Copy nothing but the lines below, from the one with "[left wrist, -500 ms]" through the one with "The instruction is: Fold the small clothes", exactly as written; no pictures should appear.

SUPPLIED MATERIAL:

======

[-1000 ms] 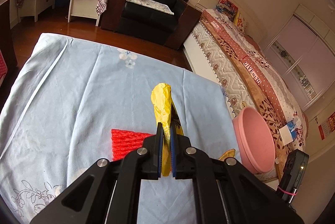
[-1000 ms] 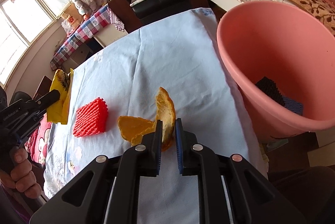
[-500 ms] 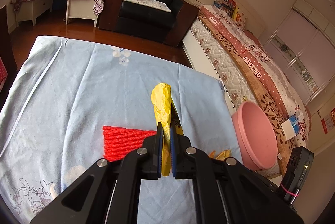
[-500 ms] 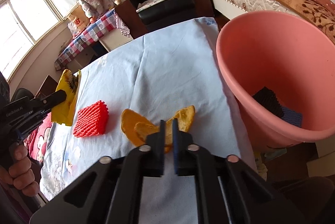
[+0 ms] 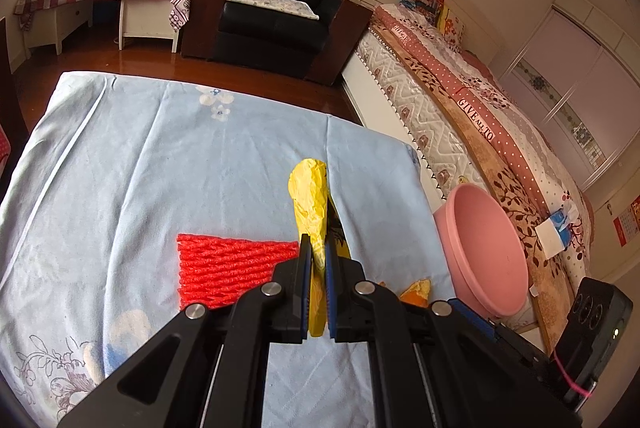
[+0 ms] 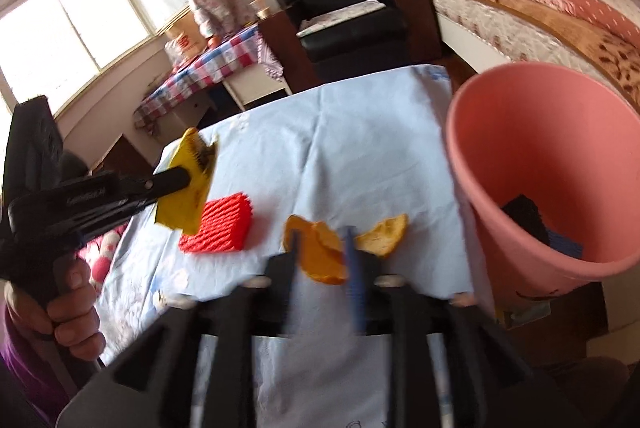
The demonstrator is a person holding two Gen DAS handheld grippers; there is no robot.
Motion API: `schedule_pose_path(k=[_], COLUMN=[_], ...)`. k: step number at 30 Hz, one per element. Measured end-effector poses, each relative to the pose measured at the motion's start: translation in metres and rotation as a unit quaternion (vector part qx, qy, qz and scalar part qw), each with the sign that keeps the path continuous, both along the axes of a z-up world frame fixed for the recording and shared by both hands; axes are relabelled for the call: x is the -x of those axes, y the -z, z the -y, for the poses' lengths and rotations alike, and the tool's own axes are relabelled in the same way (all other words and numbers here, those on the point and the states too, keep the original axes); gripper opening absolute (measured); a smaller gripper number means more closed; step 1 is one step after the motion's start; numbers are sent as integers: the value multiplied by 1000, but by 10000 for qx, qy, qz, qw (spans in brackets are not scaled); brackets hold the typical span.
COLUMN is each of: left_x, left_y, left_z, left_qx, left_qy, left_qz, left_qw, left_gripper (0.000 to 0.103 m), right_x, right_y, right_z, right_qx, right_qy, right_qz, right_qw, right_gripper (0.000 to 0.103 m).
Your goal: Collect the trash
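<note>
My right gripper (image 6: pixel 320 248) stood open astride the curled orange peel pieces (image 6: pixel 320 252) near the blue-clothed table's (image 6: pixel 360 148) right edge, the pink plastic tub (image 6: pixel 532 148) just right; the left gripper (image 5: pixel 316 268) was clamped on a crumpled yellow wrapper (image 5: pixel 310 196).

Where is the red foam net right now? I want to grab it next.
The red foam net lies on the blue tablecloth, left of the orange peels.
</note>
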State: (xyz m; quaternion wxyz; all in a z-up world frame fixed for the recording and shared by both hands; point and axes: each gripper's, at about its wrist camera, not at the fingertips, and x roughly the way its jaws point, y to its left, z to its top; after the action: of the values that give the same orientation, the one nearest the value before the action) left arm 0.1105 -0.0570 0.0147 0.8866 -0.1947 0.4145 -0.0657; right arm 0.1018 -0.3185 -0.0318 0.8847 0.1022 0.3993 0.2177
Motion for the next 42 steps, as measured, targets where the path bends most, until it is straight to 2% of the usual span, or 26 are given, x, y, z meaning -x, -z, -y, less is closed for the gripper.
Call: schedule_pose_path(k=[9,10,11,12,15,19,25,31,35,42], left_x=[2,2,2,2,4,3,3,0,-6,-22], left_y=[1,1,2,2,2,-1,-12,-35,-46,-49], left_z=[-2,-1,-1,0,2,7,25,63,99,165], left_qx=[-15,-15,-19,-23,-17,5,46,49,49,68], left_qy=[14,15,23,27,52,96,276,688,1035,1651], left_qz=[-7,-11,-15,-17,-12,26,179,519,658,690], left_qw=[10000,10000,10000,10000,10000,10000,9994,9963,9924,9838], left_gripper=[5,5,5,5,5,5,5,5,5,5], right_x=[-10,-12,-14,-15,-15,-11,-7,-5,-7,-13], right_y=[6,7,9,11,12,2,-34,-66,-65,-40], right_z=[-17,-18,-19,-18,-16,-5,28,78,109,155], right_qx=[673,697,715,707,566,217,-526,-908,-931,-1094], right_qy=[-8,-35,-97,-148,-217,-179,87,690,1079,1565], right_qz=[209,207,200,166,116,174,490,934,956,703], right_qw=[9975,9973,9972,9973,9981,9995,9974,9891,9852,9791], right_gripper=[40,38,24,18,6,5,5,5,5,5])
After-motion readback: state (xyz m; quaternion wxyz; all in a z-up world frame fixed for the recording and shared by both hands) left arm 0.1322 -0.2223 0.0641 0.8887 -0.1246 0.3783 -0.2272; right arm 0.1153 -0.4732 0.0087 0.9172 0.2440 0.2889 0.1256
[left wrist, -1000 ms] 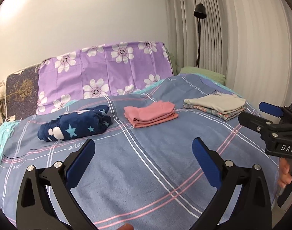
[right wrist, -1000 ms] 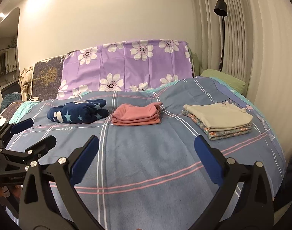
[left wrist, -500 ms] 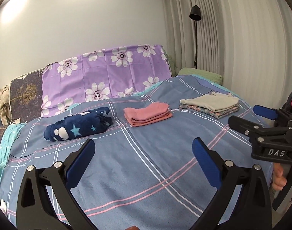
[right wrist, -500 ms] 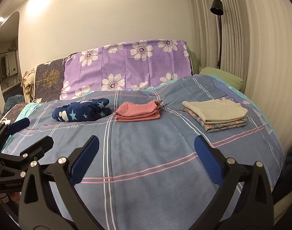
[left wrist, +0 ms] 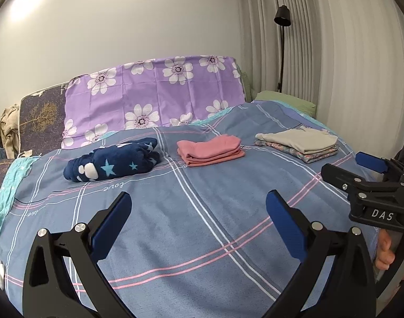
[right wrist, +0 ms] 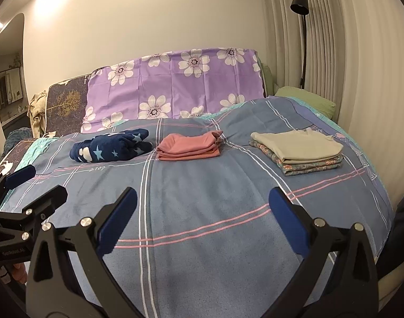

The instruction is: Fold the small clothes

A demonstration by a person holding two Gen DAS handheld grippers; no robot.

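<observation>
Three folded clothes lie across a bed (left wrist: 202, 238): a pink stack (left wrist: 210, 150) in the middle, a navy star bundle (left wrist: 112, 163) to its left, a beige pile (left wrist: 298, 144) to its right. Nearer than them, the left gripper (left wrist: 198, 213) and right gripper (right wrist: 203, 208) hover, fingers apart, empty.

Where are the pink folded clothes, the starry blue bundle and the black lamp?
pink folded clothes (left wrist: 211, 149), left wrist view, top layer.
starry blue bundle (left wrist: 114, 163), left wrist view, middle.
black lamp (right wrist: 299, 1), right wrist view, shade.
</observation>
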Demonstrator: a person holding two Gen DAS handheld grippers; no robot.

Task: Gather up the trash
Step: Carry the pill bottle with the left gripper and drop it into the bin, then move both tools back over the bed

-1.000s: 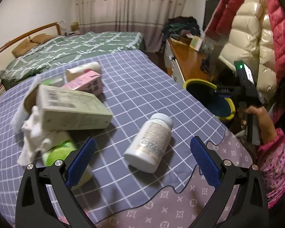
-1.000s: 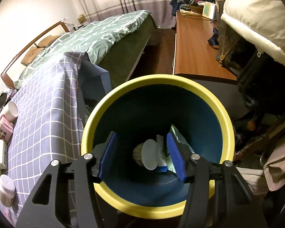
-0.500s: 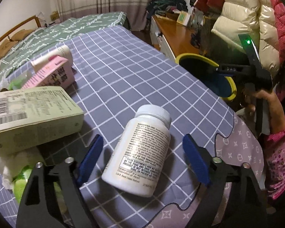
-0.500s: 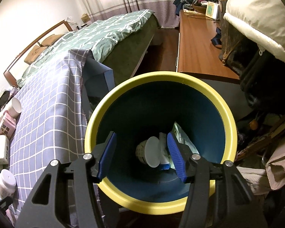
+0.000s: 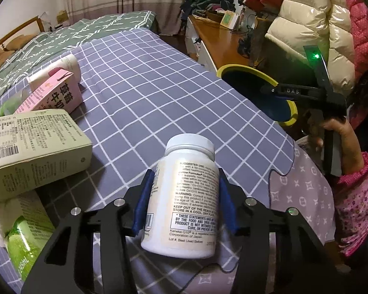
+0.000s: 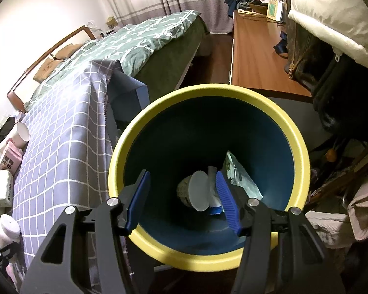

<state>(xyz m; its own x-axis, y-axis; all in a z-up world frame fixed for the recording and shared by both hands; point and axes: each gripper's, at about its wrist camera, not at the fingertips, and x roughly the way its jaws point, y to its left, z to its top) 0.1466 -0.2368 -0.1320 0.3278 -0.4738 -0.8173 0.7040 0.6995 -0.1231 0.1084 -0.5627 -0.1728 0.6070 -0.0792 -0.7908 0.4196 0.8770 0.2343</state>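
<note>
Left gripper [image 5: 184,191] clamps the white supplement bottle [image 5: 184,196]; right gripper [image 6: 184,196] waits half open and empty over the bin [image 6: 257,95].

We note that the left jaws have just been closing from their widest setting, and the blue pads now press both sides of the bottle, which a second ago lay free between them. It lies on the checked cloth [image 5: 159,85], cap pointing away. We judge the grasp complete, so lift and transfer to the yellow-rimmed bin come next. In the bin we see a cup [image 6: 196,193] and wrappers. On the cloth a green box [image 5: 36,152], a pink carton [image 5: 54,93] and a green packet [image 5: 24,242] remain for collection.
</note>
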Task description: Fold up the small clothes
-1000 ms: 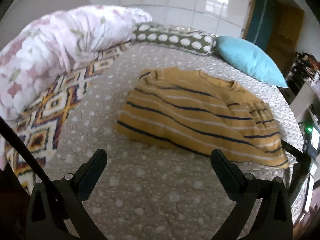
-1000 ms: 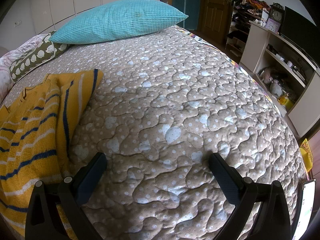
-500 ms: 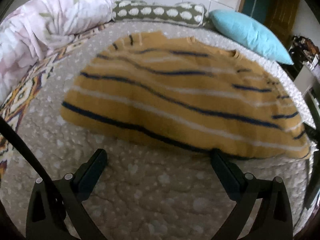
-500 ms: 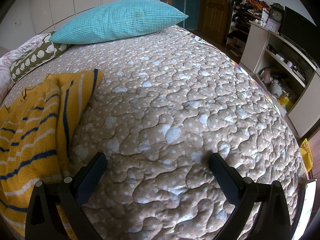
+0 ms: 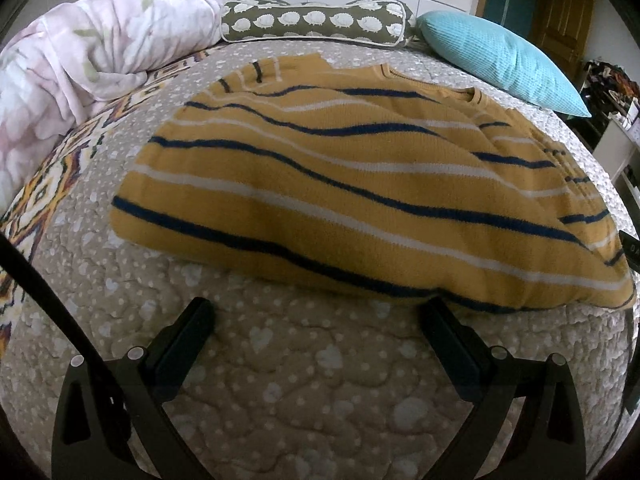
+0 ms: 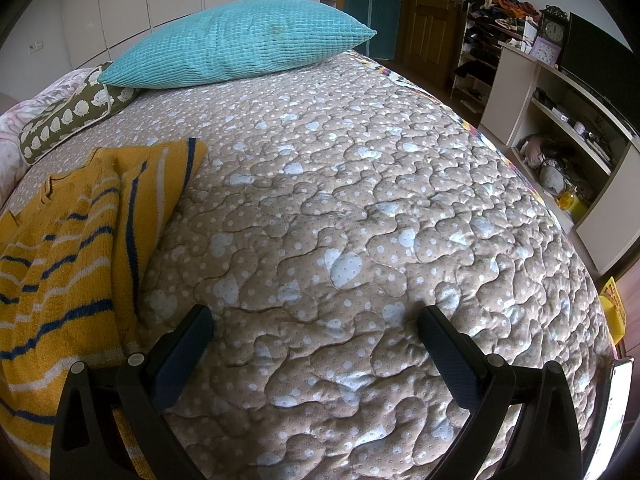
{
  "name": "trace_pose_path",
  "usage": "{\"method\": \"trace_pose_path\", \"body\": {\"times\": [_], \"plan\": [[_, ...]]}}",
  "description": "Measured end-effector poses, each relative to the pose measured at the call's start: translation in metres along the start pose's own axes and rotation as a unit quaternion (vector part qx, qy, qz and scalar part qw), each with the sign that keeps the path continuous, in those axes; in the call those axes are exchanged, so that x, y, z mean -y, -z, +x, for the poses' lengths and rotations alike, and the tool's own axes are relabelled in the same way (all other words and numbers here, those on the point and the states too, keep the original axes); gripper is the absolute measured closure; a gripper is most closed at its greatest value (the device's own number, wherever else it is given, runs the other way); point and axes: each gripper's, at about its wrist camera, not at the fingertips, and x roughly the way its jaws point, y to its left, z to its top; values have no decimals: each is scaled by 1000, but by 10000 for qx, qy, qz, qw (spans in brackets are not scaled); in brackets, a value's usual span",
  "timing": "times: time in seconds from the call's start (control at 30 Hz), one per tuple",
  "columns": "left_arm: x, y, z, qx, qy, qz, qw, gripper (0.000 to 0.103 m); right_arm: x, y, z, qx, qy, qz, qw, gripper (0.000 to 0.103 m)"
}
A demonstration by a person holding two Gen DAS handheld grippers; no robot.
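A mustard-yellow sweater [image 5: 340, 184] with navy and white stripes lies flat on the quilted beige bedspread [image 5: 300, 380]. My left gripper [image 5: 316, 316] is open and empty, low over the bedspread, its fingertips just short of the sweater's near hem. The right fingertip [image 5: 434, 312] touches or nearly touches the hem. In the right wrist view the sweater [image 6: 68, 248] lies at the left, one sleeve folded alongside the body. My right gripper [image 6: 316, 324] is open and empty over bare bedspread [image 6: 380, 200], to the right of the sweater.
A floral duvet [image 5: 80, 52] is bunched at the far left, beside a patterned blanket [image 5: 48, 184]. A sheep-print bolster [image 5: 316, 20] and a teal pillow [image 6: 240, 40] lie at the head of the bed. Shelving [image 6: 560, 128] stands beyond the bed's right edge.
My left gripper has moved forward and down toward the sweater's near hem, so the sweater now fills the view. My right gripper has not moved.
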Motion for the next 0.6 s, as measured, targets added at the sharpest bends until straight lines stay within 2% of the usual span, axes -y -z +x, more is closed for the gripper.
{"method": "trace_pose_path", "body": {"times": [0.6], "plan": [[1, -1, 0, 10, -5, 6, 10000, 0, 1, 0, 0, 1, -2, -2, 10000, 0]]}}
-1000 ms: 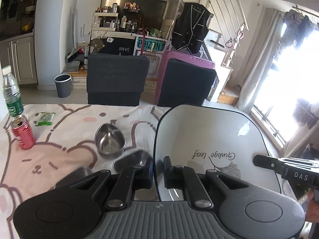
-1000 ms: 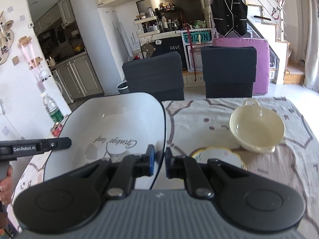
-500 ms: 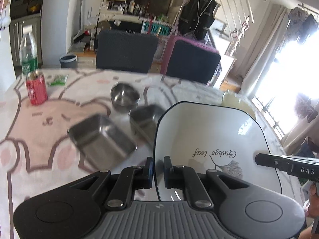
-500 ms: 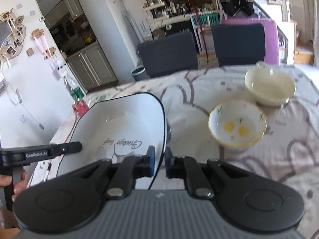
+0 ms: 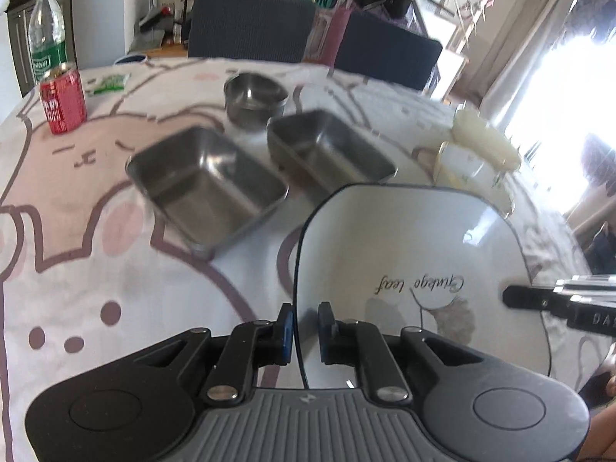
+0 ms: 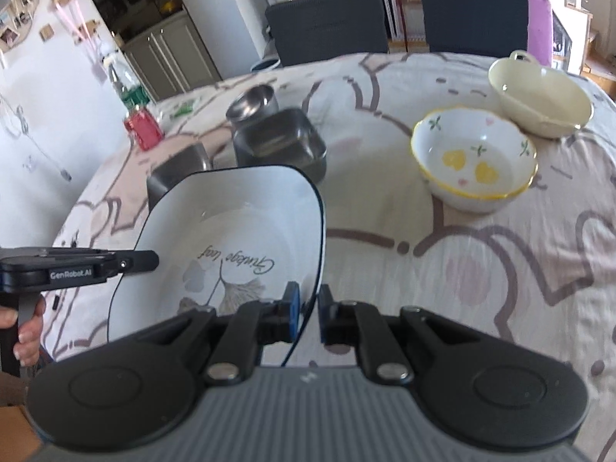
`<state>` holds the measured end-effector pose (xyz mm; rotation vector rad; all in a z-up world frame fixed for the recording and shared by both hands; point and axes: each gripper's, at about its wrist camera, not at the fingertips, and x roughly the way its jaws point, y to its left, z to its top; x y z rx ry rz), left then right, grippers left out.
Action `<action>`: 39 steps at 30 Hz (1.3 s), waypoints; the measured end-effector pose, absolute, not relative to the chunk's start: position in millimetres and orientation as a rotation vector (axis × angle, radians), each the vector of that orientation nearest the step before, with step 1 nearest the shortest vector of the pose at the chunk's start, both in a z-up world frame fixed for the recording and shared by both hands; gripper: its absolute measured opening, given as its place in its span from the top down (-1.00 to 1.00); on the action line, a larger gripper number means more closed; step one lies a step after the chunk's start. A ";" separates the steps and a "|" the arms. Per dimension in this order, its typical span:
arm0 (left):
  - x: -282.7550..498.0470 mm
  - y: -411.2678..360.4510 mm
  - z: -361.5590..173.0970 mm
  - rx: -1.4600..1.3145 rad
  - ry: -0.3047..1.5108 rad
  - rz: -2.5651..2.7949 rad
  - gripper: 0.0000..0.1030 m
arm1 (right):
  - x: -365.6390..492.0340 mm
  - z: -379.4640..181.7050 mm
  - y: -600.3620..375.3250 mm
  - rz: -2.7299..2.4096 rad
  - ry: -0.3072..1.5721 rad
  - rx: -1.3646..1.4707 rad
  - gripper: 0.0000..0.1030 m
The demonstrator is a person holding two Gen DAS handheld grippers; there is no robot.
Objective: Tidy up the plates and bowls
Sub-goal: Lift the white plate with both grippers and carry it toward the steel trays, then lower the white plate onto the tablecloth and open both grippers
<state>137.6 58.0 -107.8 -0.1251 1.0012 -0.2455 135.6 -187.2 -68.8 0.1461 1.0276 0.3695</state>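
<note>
Carrying that white square plate (image 5: 415, 269) two-handed puts you in decent shape. Your left tongs (image 5: 306, 329) straddle its left rim, but the jaws are easing apart and there's a visible gap around the edge, so that side looks loose. Your right tongs (image 6: 307, 310) sit nearly closed on the opposite rim and seem to be the ones really holding it. The plate hangs low over the counter (image 6: 385, 208), just in front of the two rectangular steel pans (image 5: 208, 184), with the heart-pattern bowl (image 6: 475, 159) and cream bowl (image 6: 539, 94) off to the right. I'd keep it level, pick the bare cloth ahead, and let both sides go evenly so it doesn't tip.
</note>
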 end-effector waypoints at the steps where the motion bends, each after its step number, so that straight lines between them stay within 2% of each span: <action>1: 137.0 58.0 -112.3 -0.116 1.014 -0.243 0.70 | 136.2 -69.9 -184.0 0.370 1.036 0.140 0.76; 14: 148.3 73.8 -140.9 -0.133 1.096 -0.189 0.69 | 142.7 -93.1 -153.8 0.349 1.094 0.064 0.76; 39: 162.6 61.1 -140.0 -0.105 1.098 -0.210 0.68 | 164.5 -116.0 -146.5 0.260 1.164 0.010 0.72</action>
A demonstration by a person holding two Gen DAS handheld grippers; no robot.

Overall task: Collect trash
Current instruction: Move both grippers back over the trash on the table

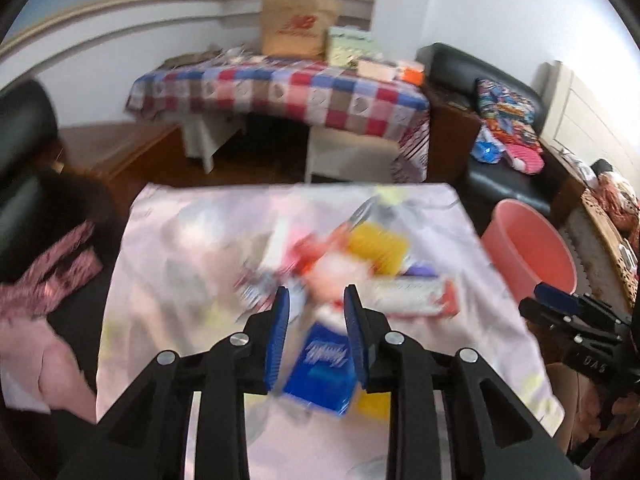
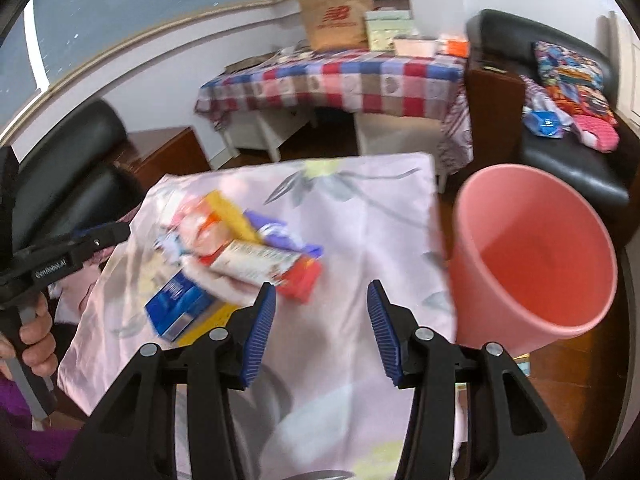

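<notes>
A heap of trash lies on a table with a pale pink floral cloth [image 2: 360, 208]: a blue box [image 1: 324, 368] [image 2: 180, 304], a red-and-white carton [image 1: 416, 298] [image 2: 268, 266], a yellow box [image 1: 376, 246] [image 2: 230, 212] and purple wrappers [image 2: 280, 232]. A pink bin [image 2: 532, 256] [image 1: 528, 252] stands at the table's right edge. My left gripper [image 1: 317, 300] is open above the blue box, empty. My right gripper [image 2: 322, 294] is open and empty over bare cloth, right of the heap. The left wrist view is blurred.
A black sofa [image 2: 560, 160] with bright cushions stands at the right. A table with a checked cloth [image 2: 340, 76] carries a brown paper bag [image 2: 336, 16] at the back. A dark chair [image 1: 24, 184] with pink cloth is at the left.
</notes>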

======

SOLVED PROBLEM:
[left wrist, -500 ms] 
[right wrist, -500 ms] 
[left wrist, +0 ms] 
[right wrist, +0 ms] 

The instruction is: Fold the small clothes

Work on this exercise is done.